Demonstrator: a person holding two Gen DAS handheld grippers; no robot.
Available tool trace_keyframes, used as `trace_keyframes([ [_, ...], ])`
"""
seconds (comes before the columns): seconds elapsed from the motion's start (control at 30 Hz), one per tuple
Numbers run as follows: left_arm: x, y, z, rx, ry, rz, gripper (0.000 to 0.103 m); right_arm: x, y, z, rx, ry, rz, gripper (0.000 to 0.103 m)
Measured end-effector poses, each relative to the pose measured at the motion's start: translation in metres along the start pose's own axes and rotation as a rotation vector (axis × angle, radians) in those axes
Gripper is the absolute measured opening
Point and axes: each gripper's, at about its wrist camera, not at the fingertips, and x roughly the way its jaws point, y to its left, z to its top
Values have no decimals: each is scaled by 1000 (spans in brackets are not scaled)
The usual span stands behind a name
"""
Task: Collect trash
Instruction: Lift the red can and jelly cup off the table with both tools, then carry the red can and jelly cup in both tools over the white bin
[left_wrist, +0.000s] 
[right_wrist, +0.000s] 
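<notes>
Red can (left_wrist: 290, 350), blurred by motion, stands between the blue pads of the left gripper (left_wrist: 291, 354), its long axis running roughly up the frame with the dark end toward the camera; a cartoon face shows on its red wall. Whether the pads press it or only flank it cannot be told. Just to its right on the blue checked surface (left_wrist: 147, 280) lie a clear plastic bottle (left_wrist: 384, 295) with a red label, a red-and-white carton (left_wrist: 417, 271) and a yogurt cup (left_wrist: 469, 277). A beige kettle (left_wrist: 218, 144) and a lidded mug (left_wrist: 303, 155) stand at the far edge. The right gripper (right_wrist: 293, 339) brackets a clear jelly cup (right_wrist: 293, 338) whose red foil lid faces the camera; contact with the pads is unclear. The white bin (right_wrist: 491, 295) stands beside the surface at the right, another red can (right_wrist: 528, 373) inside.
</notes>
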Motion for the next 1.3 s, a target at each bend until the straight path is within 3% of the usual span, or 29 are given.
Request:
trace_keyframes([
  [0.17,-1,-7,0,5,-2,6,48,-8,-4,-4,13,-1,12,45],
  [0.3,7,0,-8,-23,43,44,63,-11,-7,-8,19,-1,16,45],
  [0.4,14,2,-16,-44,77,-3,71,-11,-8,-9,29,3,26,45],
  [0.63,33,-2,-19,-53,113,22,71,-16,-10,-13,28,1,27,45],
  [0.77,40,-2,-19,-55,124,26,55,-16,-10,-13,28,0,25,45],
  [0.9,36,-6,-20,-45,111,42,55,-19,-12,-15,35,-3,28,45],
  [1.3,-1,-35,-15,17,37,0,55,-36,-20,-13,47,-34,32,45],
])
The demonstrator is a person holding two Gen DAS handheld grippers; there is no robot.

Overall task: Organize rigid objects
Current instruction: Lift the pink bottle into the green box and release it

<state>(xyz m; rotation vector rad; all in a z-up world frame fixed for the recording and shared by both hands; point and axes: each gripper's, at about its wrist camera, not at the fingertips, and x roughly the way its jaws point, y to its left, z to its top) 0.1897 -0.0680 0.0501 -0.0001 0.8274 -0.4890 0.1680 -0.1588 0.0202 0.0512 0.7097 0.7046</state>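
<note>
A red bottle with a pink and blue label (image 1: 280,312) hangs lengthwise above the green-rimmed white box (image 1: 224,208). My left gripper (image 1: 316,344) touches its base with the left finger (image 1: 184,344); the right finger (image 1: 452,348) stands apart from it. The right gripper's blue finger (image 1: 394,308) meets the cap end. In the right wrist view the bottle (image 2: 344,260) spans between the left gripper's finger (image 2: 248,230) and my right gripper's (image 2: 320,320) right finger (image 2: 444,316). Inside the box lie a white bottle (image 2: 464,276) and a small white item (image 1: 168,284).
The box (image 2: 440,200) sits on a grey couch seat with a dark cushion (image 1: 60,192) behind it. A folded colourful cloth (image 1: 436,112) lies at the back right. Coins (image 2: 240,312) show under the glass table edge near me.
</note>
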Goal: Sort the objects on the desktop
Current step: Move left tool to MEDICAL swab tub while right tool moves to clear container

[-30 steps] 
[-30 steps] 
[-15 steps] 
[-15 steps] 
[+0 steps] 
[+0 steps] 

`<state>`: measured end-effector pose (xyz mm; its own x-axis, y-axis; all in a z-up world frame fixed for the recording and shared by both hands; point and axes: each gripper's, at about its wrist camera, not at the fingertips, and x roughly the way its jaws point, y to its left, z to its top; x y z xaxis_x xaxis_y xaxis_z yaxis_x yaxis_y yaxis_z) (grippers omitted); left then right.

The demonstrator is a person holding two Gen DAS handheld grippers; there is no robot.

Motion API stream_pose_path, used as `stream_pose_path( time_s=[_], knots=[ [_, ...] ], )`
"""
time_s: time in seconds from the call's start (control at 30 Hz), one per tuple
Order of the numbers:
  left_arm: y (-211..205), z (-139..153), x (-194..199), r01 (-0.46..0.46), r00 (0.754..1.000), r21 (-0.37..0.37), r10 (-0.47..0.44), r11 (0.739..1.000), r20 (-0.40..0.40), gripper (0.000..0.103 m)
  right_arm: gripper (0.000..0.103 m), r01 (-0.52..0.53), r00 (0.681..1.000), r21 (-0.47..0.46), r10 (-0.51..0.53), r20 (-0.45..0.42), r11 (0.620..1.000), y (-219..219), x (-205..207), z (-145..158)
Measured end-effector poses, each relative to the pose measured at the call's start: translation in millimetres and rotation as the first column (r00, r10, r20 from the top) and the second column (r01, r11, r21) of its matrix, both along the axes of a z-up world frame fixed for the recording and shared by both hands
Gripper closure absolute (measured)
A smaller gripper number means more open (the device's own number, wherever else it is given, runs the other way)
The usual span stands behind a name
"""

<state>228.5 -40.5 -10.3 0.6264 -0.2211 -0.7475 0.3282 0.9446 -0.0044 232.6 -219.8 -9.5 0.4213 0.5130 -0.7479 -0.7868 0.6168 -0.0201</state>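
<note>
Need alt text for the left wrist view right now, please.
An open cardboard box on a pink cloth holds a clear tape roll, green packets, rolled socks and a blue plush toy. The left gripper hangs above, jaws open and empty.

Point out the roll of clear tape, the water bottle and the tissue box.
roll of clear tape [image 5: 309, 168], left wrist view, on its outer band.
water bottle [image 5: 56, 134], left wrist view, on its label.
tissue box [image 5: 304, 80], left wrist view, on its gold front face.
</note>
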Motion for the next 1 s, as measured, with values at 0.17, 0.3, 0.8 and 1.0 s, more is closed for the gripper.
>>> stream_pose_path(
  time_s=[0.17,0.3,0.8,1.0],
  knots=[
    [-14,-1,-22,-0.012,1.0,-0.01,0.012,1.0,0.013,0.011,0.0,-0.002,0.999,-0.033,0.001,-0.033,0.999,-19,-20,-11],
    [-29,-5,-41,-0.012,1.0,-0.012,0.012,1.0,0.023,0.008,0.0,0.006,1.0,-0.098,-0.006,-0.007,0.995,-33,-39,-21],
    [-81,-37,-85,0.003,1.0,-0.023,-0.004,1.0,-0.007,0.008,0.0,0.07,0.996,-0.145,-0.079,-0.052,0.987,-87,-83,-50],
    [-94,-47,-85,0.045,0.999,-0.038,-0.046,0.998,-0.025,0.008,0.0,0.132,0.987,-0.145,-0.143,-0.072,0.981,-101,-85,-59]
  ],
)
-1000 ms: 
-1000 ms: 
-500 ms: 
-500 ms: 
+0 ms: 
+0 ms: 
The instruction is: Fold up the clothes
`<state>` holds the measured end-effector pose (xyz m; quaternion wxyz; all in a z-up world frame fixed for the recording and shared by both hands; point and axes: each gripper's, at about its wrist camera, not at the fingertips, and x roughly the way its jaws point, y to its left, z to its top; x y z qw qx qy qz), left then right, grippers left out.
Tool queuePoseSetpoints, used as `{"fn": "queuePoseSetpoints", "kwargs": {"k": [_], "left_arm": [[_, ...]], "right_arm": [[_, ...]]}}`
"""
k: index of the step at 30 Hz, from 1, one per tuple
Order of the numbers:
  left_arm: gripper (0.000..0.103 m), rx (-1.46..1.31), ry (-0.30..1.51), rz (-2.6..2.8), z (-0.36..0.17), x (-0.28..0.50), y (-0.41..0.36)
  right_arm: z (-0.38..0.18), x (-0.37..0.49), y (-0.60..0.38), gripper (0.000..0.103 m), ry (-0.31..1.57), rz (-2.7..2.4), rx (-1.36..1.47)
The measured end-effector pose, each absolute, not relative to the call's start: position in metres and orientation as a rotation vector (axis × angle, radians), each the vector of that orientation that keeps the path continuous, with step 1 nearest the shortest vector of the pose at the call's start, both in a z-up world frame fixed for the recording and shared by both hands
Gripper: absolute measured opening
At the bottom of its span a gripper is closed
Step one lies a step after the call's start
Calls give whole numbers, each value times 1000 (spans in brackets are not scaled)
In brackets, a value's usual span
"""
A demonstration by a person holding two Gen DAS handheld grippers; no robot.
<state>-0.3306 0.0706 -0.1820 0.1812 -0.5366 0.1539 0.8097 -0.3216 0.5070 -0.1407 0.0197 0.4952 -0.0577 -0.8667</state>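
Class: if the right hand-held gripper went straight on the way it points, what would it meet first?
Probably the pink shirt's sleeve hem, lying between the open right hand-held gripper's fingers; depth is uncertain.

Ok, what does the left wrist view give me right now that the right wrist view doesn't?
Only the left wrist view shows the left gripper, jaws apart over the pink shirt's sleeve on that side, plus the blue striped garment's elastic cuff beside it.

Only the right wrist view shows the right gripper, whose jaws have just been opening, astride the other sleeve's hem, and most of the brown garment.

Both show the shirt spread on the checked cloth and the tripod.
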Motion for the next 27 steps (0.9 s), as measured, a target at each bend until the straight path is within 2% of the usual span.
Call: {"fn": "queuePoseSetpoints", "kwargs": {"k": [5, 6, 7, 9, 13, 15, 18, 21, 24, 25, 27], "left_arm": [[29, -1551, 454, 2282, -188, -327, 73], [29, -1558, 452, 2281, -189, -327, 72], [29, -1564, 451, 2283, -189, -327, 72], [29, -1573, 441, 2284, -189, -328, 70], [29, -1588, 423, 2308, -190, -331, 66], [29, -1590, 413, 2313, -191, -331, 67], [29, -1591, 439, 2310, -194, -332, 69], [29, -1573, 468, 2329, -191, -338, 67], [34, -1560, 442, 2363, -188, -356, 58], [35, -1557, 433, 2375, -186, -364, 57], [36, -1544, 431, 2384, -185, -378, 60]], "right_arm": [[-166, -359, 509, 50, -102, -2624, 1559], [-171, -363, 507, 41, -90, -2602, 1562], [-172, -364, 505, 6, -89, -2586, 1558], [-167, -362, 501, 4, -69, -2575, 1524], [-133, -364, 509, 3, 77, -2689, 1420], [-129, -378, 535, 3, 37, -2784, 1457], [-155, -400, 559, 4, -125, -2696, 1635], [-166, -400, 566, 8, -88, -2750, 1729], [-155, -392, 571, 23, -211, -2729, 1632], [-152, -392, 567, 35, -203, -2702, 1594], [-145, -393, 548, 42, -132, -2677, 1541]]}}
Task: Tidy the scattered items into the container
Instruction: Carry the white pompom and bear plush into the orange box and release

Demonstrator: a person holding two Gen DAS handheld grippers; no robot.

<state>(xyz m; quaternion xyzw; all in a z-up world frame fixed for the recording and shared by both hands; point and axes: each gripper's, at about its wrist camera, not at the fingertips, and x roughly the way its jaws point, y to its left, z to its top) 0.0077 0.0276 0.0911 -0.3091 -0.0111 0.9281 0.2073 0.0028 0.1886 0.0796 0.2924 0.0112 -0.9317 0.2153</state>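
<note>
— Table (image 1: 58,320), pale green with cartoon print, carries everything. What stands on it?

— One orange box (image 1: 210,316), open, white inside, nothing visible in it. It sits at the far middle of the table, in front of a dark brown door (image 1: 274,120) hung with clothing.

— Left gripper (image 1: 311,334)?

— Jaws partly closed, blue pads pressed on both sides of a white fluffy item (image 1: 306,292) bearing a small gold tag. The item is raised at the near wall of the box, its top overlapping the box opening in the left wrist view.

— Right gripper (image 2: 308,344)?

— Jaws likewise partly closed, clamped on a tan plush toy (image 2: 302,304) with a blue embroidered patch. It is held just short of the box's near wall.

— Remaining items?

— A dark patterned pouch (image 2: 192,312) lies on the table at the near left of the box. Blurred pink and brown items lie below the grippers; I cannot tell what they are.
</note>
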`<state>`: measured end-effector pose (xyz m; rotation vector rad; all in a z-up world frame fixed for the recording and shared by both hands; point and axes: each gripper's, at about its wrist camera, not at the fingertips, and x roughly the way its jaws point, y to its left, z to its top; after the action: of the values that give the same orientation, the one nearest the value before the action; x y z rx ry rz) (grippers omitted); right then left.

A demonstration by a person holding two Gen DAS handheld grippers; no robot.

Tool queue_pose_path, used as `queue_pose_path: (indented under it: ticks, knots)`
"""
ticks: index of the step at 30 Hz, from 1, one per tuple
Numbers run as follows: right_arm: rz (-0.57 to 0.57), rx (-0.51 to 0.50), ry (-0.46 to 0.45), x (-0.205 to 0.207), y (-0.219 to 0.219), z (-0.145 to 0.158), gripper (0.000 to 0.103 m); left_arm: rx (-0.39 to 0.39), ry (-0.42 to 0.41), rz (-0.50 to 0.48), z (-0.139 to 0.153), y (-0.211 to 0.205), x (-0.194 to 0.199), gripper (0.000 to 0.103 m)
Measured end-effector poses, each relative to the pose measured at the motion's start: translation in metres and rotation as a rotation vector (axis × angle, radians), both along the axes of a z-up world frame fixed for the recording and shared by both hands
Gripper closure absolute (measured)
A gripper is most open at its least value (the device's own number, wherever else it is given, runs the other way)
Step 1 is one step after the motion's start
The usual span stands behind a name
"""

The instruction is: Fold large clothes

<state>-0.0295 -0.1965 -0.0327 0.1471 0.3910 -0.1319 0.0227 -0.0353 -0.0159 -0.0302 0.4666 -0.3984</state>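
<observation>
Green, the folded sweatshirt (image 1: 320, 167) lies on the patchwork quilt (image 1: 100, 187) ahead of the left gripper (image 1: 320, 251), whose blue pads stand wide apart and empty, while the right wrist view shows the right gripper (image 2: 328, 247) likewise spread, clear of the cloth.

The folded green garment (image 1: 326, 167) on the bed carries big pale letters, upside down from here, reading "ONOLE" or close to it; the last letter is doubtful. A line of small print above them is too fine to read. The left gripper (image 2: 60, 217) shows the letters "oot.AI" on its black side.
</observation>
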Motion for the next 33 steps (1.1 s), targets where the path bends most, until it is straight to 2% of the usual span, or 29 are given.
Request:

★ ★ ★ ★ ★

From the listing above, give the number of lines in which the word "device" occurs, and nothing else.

2